The period of stress is coming to an end now. Whether you’re in your last year, going into the terrifying big wide world with nothing but a philosophy degree, or a fresher who cared too much about an exam which ultimately does not matter – the conclusion of the exam period is a welcome relief.

However, the grass isn’t always greener on the other side. As you sink further into the overdraft and you realise the people you live with are absolute weirdos, you might eventually see that locking yourself away for 24 hours was a blessing.

Neither being asked to “discuss”, nor will writing 2000 words on Beowulf at 2 am will prepare you for the mess that is the world. It’s apparently on fire, but it rains all the time. We are living in a pandemic, and you’ve got fresher’s flu again. Congratulations on your first in archaeology, but you are no Indiana Jones and Mcdonald’s is calling you.
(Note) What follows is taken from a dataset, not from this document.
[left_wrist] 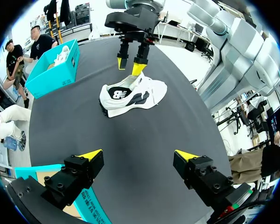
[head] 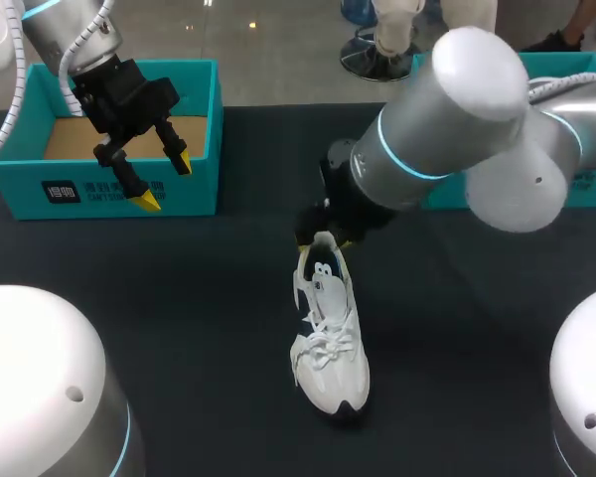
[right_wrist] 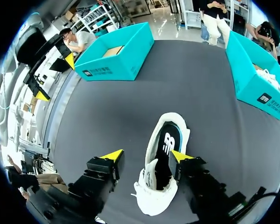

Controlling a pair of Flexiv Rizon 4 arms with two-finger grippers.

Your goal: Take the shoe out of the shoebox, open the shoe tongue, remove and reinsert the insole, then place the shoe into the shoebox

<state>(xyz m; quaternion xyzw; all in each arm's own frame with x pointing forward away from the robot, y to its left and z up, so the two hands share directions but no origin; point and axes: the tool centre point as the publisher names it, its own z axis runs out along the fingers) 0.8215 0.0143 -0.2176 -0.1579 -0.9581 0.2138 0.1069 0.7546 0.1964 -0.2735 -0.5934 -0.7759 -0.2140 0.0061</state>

It isn’t all doom and gloom!

Hang on to the feeling of accomplishment for as long as possible. Although the gruelling exam period may have made you feel down, being dragged through the choppy sea of all-nighters and heinous spelling mistakes, finishing all your exams without giving up and researching successful university dropouts is a genuine achievement.

And it isn’t all doom and gloom! Jimmy’s is doing five shots of Jäger for £10 at the moment so you can forget all about this month in an economic fashion. The weather is getting better, meaning you can get burned by something other than an exam paper, and college sports fixtures are beginning in earnest, so you can lose something other than a healthy sleep schedule.

Exam blues may be replaced by post-exam blues and it may seem that nothing has changed, but it has. You left a large part of your soul with Turnitin.